Mahkamah Agung Vonis Bebas Eks Petinggi TNI Terkait Dugaan Kejahatan Perang di Papua: Kemenangan atau Penguburan Prinsip Hukum Humaniter?

Putusan Mahkamah Agung yang membebaskan mantan Pangdam XVII/Cenderawasih Mayjen TNI (Purn.) A.D. Prabowo dari segala dakwaan terkait dugaan kejahatan perang di Kabupaten Intan Jaya, Papua, bukan sekadar anomali dalam sistem peradilan. Ia adalah sebuah penanda kegagalan hukum Indonesia dalam menjalankan kewajiban internasionalnya untuk menegakkan hukum humaniter. Vonis bebas yang mengenyahkan hukuman dari pengadilan militer sebelumnya bukanlah kemenangan bagi proses hukum yang adil, namun sebuah penguburan prinsip akuntabilitas yang menjadi jantung dari etika perang dan martabat sistem hukum.
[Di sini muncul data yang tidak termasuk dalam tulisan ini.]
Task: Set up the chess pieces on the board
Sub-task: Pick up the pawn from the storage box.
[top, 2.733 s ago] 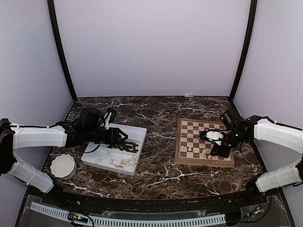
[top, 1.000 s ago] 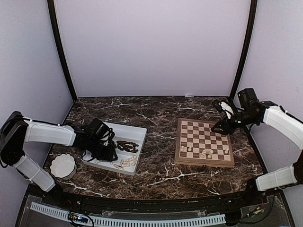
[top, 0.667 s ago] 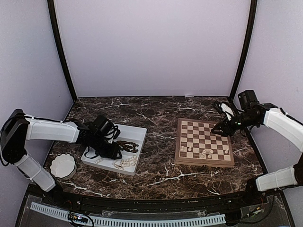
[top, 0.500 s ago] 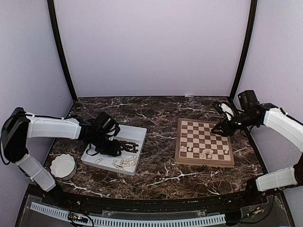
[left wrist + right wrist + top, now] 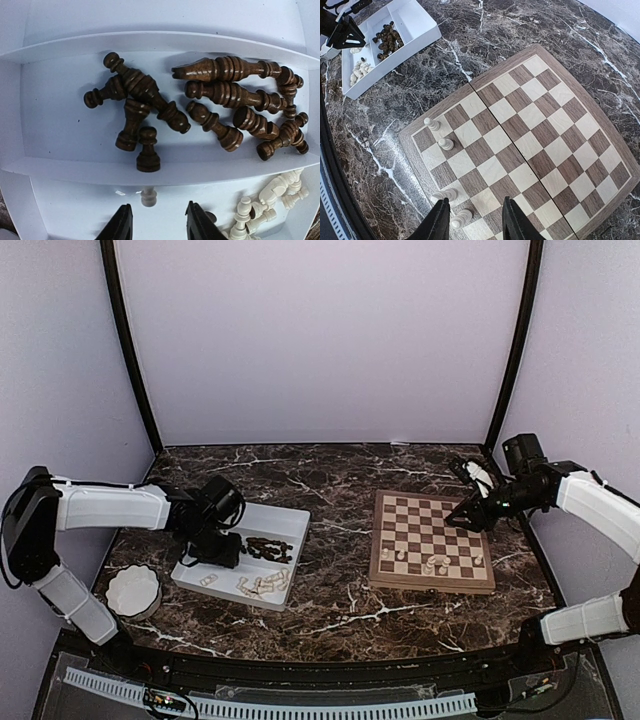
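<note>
Operator: Since the first picture my right arm (image 5: 590, 495) has come up off the near rows of the chessboard (image 5: 432, 582) and now hangs over its far right corner. My left arm (image 5: 110, 508) has drawn back from the middle of the white tray (image 5: 288, 517) to its left part, wrist tipped down.

Desk: What are the right jaws doing?

Operator: The right jaws are moderately apart and hold nothing. Below them my wrist camera shows four pale chessmen (image 5: 445, 144) on squares along one edge of the board, the near edge in the top view. One looks tipped on its side, though I can't be sure.

Desk: And the left?

Operator: The left jaws are also parted and empty, above the tray's pale compartment. A pale pawn (image 5: 147, 196) sits just ahead of the gap between the fingertips (image 5: 121, 226), untouched. More pale pieces (image 5: 272, 197) are heaped at the right of that compartment. The dark chessmen (image 5: 225, 92) lie jumbled in the next compartment, past the divider.

Desk: Anything else on the counter (image 5: 335, 480)?

Operator: A white scalloped bowl (image 5: 133, 590), just left of the tray.
</note>
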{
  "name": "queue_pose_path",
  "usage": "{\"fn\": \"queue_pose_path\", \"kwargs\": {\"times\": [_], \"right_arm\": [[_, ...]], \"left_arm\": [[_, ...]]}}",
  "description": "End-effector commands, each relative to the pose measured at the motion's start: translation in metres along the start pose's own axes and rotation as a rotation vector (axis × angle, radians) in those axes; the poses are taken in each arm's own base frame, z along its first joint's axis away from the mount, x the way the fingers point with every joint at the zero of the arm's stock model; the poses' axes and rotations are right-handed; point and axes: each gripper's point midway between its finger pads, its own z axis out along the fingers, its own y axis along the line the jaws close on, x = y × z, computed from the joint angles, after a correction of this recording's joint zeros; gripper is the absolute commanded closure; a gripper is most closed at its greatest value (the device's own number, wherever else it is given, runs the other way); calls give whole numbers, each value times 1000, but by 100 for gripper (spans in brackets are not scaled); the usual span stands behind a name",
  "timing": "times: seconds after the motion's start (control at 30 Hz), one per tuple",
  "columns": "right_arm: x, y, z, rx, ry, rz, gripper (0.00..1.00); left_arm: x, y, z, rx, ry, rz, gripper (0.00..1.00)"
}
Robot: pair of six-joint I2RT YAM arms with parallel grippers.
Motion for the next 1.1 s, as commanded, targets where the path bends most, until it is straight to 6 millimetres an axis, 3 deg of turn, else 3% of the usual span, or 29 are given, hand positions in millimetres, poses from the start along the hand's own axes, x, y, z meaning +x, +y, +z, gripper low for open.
{"fn": "queue_pose_path", "kwargs": {"times": [0.0, 0.2, 0.3, 0.5, 0.8, 1.07], "right_arm": [[-7, 0, -3, 4, -35, -20, 62], [-4, 0, -3, 13, -31, -23, 63], [-3, 0, -3, 15, -29, -25, 62], [-2, 0, -1, 7, -27, -24, 62], [-2, 0, 0, -1, -22, -20, 62], [0, -1, 1, 6, -24, -22, 62]], "left_arm": [[-6, 6, 3, -38, 0, 1, 61], [-5, 4, 8, -34, 20, 14, 61], [-8, -15, -4, 82, -18, 38, 62], [19, -38, -12, 227, 10, 91, 62], [27, -37, 10, 105, 110, 154, 66], [26, -35, 16, 56, 137, 168, 74]]}}
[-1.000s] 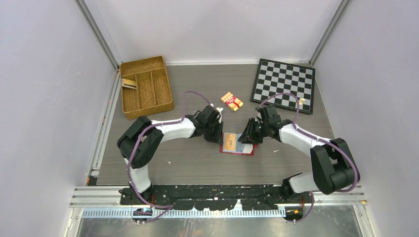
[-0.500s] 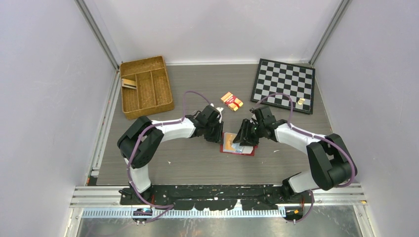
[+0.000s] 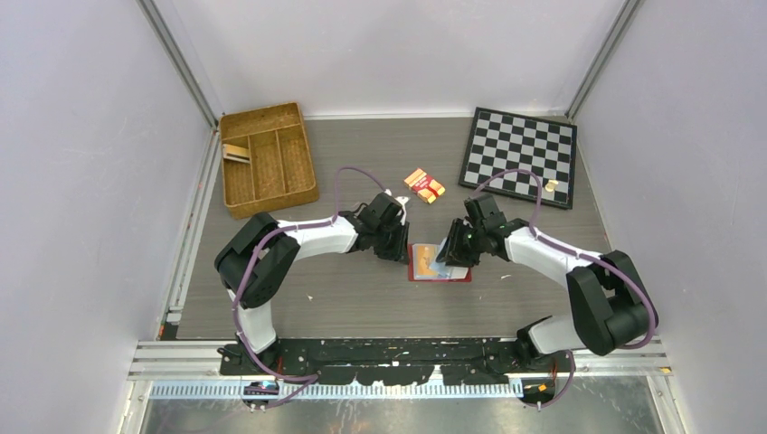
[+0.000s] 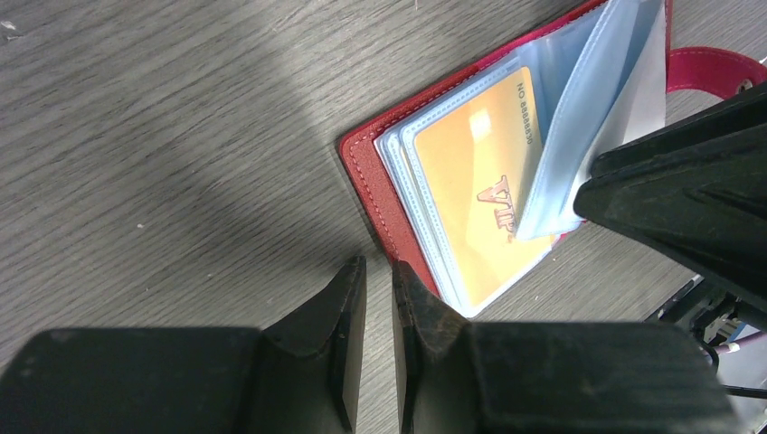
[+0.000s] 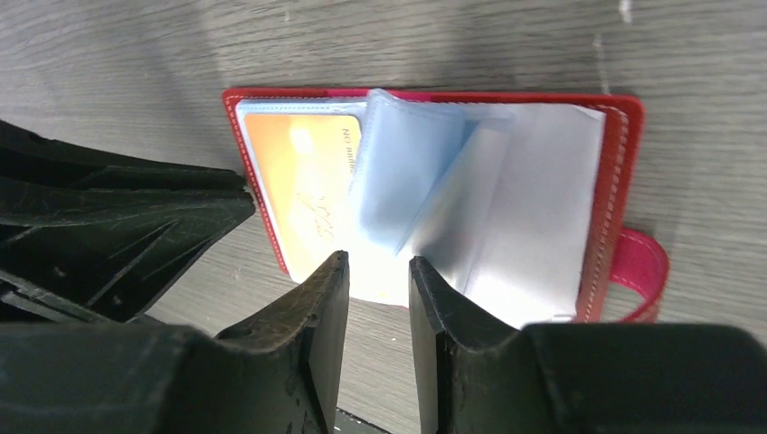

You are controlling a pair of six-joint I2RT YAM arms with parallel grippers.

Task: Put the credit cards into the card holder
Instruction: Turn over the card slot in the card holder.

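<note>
So the card holder (image 5: 624, 181) lies open on the bench (image 4: 181, 136), with one orange credit card (image 5: 303, 194) sleeved. The left tool (image 4: 377, 271), barely parted and empty, sits at its edge, probably steadying it. The right tool (image 5: 378, 267), slightly spread, hovers over the loose sleeves (image 5: 407, 172).

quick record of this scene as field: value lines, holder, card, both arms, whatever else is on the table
card holder: open, cover down on the table
credit card: orange, inside a clear sleeve
loose sleeve: curled up off the stack
left gripper: jaws a narrow gap apart, empty, at the holder's edge
right gripper: jaws apart at the holder's edge, nothing clearly gripped
elsewhere: wicker tray, chessboard, orange-and-red pack
</note>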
Dengan alasan kekurangan alat bukti sah, negara justru mengungkap kelemahan strukturalnya dalam membangun mekanisme investigasi yang efektif untuk pelanggaran serius dalam konflik bersenjata non-internasional.

Gugatan terhadap Prinsip Akuntabilitas dalam Hukum Humaniter Internasional

Indonesia telah meratifikasi Konvensi Geneva dan berbagai norma hukum humaniter internasional yang mengikat. Prinsip kunci dalam konteks konflik di Papua—yang dapat dikategorikan sebagai konflik bersenjata non-internasional—adalah kewajiban negara untuk menyelidiki dan mengadili setiap dugaan pelanggaran serius, seperti tindakan yang menyebabkan korban sipil secara luas dan tidak proporsional. Vonis bebas Mahkamah Agung secara nyata mengabaikan kewajiban ini. Berdasarkan laporan dari lembaga internasional dan organisasi HAM domestik, yang menyediakan basis investigasi awal, kegagalan untuk mentransformasi informasi tersebut menjadi alat bukti yang sah di pengadilan mencerminkan ketidakmampuan atau ketidakmauan sistem hukum.

  • Prinsip due diligence dalam hukum internasional, yang memandatkan negara melakukan investigasi efektif terhadap pelanggaran hak, tidak terpenuhi.
  • Norma dalam hukum humaniter, khususnya terkait perlindungan civilians (non-combatants), menjadi terabaikan karena akuntabilitas aktor negara tidak dijamin.
  • Menguatnya impunitas bagi anggota militer berisiko membuat hukum humaniter hanya sebagai dokumen retoris, bukan norma penuntutan.

Dari sudut etika perang, setiap tindakan kekuatan militer harus dapat dievaluasi dan dipertanggungjawabkan secara hukum. Kebebasan tanpa proses yang menyelidiki secara independen dan mengakui martabat korban, bukanlah bentuk keadilan, namun sebuah pengabaian terhadap kejahatan yang mungkin telah terjadi.

Paradoks Keamanan Nasional: Soliditas Institusi versus Keadilan Transisional

Argumen yang sering dilontarkan adalah bahwa penegakan hukum terhadap anggota militer dapat mengganggu soliditas dan keamanan nasional. Namun, pendekatan ini mengandung paradoks yang membahayakan. Impunitas yang diberikan melalui vonis bebas justru memperdalam ketidakpercayaan masyarakat lokal Papua terhadap institusi negara dan hukumnya. Siklus kekerasan dapat berkepanjangan karena rasa keadilan tidak terpenuhi. Dalam kerangka keamanan nasional yang sesungguhnya, ketahanan bangsa dibangun dari legitimasi hukum dan kepercayaan publik, bukan dari stabilitas permukaan yang dilindungi oleh pengabaian norma.

Etika perang menekankan bahwa tindakan militer harus dibatasi oleh hukum dan moralitas untuk menjaga legitimasi operasi tersebut sendiri. Ketika proses hukum gagal mengadili dugaan pelanggaran, ia bukan hanya gagal terhadap korban, namun juga terhadap institusi militer sendiri, karena institusi yang sehat memerlukan mekanisme internal untuk menjaga disiplin dan norma. Keamanan nasional yang berlandaskan hukum humaniter dan keadilan transisional adalah keamanan yang sustainable dan beretika.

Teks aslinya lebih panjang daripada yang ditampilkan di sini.